His Father’s Countenance
In this week’s reading, Jacob, near death, assembles his sons to give them his final words. These are commonly known as “Jacob’s blessings,” but in fact Jacob has some harsh things to say to some of his sons. He reminds Reuben of his great sin with Bilhah—he will not, Jacob says, receive the usual perquisites due to a firstborn son—and Jacob further reproves Simeon and Levi for their violent tempers. But two other sons are singled out for special praise: Judah, whose descendants, starting with King David, will be granted the hereditary kingship, and Joseph. What did Joseph do that was so good?
The Torah had earlier related how, when Joseph was a slave in Egypt, he had resisted the temptations of his master’s wife. She kept trying to wheedle him into bed, but Joseph resisted, saying that to do so would be “a sin against God.” Nevertheless, on one particular day when the house was empty, she tried to force him to cooperate, seizing his garment (presumably, a toga-like outer vestment) and commanding, “Lie with me!” Joseph, in a panic, left his garment in her hand and ran outside.
While Joseph’s refusal to cooperate in this adultery was certainly laudable, it was also hard to explain. After all, the wife of someone like Potiphar (Joseph’s master) must have had numerous slaves at her beck and call; normally, she could order them to do whatever she wanted. Moreover, Joseph was a young man, in the prime of life; how could he say no?
Various midrashic sources maintain that Joseph was indeed tempted to obey, but that, just at the crucial moment, he had a sudden vision of his father’s face. “He saw his father’s countenance,” Genesis Rabba reports in the name of Rabbi Matna, “and his desire departed.” The Jerusalem Talmud similarly reports, “He stared intently and saw the countenance of his father and thereby cooled his passion.”

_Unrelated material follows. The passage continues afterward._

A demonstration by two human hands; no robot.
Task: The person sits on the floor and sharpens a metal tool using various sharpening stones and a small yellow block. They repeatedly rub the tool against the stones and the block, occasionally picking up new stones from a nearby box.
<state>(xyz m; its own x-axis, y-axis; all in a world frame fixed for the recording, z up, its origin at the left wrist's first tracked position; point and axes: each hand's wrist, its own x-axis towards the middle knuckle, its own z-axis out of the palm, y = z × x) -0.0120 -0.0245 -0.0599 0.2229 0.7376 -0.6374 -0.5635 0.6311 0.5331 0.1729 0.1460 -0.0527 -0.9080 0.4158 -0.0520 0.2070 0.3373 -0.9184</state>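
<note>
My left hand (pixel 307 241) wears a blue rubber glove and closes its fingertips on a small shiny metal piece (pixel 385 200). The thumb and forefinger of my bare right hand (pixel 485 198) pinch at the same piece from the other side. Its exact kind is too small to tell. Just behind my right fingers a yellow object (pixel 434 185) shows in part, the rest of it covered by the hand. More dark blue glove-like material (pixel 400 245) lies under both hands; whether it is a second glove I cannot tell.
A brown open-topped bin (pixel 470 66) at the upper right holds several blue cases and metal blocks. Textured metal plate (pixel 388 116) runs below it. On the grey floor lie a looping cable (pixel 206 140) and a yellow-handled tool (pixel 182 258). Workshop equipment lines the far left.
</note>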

Normally, midrashic explanations are rooted in a particular verse or phrase in the biblical text. In the case of Joseph seeing Jacob’s countenance, the verse in question comes in this week’s Torah reading. Jacob, having praised the conduct of his son Joseph, somewhat mysteriously adds the words, “thence the shepherd, the rock of Israel” (Gen 49:24). If anything, this sounds like a reference to God. But wait!
The word for shepherd in Hebrew is ro‘eh. The second syllable of this word starts with the letter ‘ayin, but in rabbinic times (as nowadays), that letter is easily mispronounced as an aleph. If so, the Torah could sound as if it were saying not “thence the shepherd,” but “thence he sees” or “he saw.”
As to what Joseph saw, it is noteworthy that in the midrashic sources, it was not just his father’s face that Joseph saw, but a somewhat fancier term, his father’s countenance. The Mishnaic Hebrew word for countenance is iqonin (or the variant, diaqon[in]) a loan-word going back to the Greek eikōn. This is our word “icon,” and in Greek it originally meant a likeness or portrait—frequently, a stone carving of the head and shoulders of some important person. Thus, in the midrashic explanation, what Joseph saw—apparently in some sort of vision—was an icon-like portrait of Jacob etched in stone, “the rock of Israel” (Israel being Jacob’s other name).
Taking the Torah’s words literally, it might seem that Jacob was referring in some way to God, “the Shepherd, the Rock of Israel.” But the midrashic reading offers a somewhat more down-to-earth (one might say: a more concrete) explanation: Joseph caught a sudden, visionary glimpse of his father’s stony countenance and, recalling all that Jacob had taught him, left his garment and ran outside.